Ballad masterpieces from a ballad master.5
Peter Hammill, a master craftsman of the ballad and love song, here collates some of his most beautiful pieces. This is, a few years down the line, the successor to the 1984 compilation "The Love Songs" a similar exercise in the the more pointed, and generally under-4-minute, Hammill song. Hammill has always had a penchant for the considered romantic ballad and "The Thin Man" is an outstanding summation of this aspect of his work. Here, in classics like "Touch and Go" and "Just Good Friends" he favours the direct and beautifully over-the-top emotional statement; "Tenderness" and "Phosphorescence" are mellower, taken straight from the heart. "Astart," "I WIll Find You," "Don't tell me," - yes, there are some fine vintage seductions and heartbreaks here. The selection is broad, taken from albums covering two decades, yet each song interfaces with the next in structured intensity to merge in to a seamless selection that, in some alternative Hammill world, might have been an original album in its own right.

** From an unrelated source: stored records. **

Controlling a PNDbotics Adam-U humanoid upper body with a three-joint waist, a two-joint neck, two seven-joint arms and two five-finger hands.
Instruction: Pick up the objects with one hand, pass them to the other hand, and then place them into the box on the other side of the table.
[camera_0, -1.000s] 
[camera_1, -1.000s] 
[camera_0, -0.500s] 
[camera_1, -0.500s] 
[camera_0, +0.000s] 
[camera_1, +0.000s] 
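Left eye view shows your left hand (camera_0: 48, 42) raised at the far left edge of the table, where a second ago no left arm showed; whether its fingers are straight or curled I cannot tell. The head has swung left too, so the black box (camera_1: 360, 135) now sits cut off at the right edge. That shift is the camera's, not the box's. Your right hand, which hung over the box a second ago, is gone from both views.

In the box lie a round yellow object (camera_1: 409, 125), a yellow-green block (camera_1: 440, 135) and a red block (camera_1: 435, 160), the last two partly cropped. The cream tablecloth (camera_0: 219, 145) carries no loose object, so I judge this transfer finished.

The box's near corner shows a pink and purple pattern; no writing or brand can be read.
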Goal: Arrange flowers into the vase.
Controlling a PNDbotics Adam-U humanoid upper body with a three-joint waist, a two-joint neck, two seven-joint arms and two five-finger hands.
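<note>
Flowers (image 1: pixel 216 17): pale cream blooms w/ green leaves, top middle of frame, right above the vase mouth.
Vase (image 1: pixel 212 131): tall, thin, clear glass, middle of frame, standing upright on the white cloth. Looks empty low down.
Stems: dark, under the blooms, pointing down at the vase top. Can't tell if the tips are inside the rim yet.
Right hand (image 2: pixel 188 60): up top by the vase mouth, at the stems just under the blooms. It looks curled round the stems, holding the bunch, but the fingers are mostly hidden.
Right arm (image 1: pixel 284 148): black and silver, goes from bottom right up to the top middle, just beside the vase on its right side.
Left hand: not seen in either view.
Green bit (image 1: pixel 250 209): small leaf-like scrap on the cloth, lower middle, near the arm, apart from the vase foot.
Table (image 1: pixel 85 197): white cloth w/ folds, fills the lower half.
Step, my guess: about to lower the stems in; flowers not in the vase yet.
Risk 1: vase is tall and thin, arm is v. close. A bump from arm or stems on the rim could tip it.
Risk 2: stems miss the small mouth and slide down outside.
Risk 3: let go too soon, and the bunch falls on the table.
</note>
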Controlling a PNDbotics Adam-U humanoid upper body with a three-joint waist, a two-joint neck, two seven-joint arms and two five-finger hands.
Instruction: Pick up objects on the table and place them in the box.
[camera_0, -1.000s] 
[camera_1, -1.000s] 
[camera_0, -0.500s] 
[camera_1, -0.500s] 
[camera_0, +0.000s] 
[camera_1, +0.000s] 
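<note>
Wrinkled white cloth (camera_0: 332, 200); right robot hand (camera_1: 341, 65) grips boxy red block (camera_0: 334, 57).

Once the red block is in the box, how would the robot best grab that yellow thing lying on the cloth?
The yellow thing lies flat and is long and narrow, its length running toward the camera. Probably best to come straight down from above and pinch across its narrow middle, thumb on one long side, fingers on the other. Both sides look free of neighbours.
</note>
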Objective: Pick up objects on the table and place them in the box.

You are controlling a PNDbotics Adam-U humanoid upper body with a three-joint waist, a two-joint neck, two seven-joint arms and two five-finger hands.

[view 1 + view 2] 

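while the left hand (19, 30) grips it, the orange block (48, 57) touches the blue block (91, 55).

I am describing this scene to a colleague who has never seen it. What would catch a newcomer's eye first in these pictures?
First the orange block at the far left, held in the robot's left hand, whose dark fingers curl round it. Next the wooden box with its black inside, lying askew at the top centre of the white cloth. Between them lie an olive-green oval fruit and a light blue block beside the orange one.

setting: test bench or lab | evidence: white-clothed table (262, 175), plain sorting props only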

Peter Hammill's songs continue to mature as he gets older and this album manifests a lifetime's integrity to his craft.

Back on form5
I used to be really into Peter Hammill, but in the late eighties I think he went a bit off the rails musically and became dangerously middle of the road. I have since avoided his 1990s releases. Curiosity about his more recent work led me to this compilation of tracks, mostly from the last ten years or so. I was very impressed. This album is supposed to be more accessible than others, which I suppose it is but this is not music to watch the girls go by. Hammill's songs are very intense in emotion and arrangement and whatever happened to his muse in the eighties, if this album is represenative then I think he's definitely back on form throughout the nineties and I look forward to all those albums I previously avoided!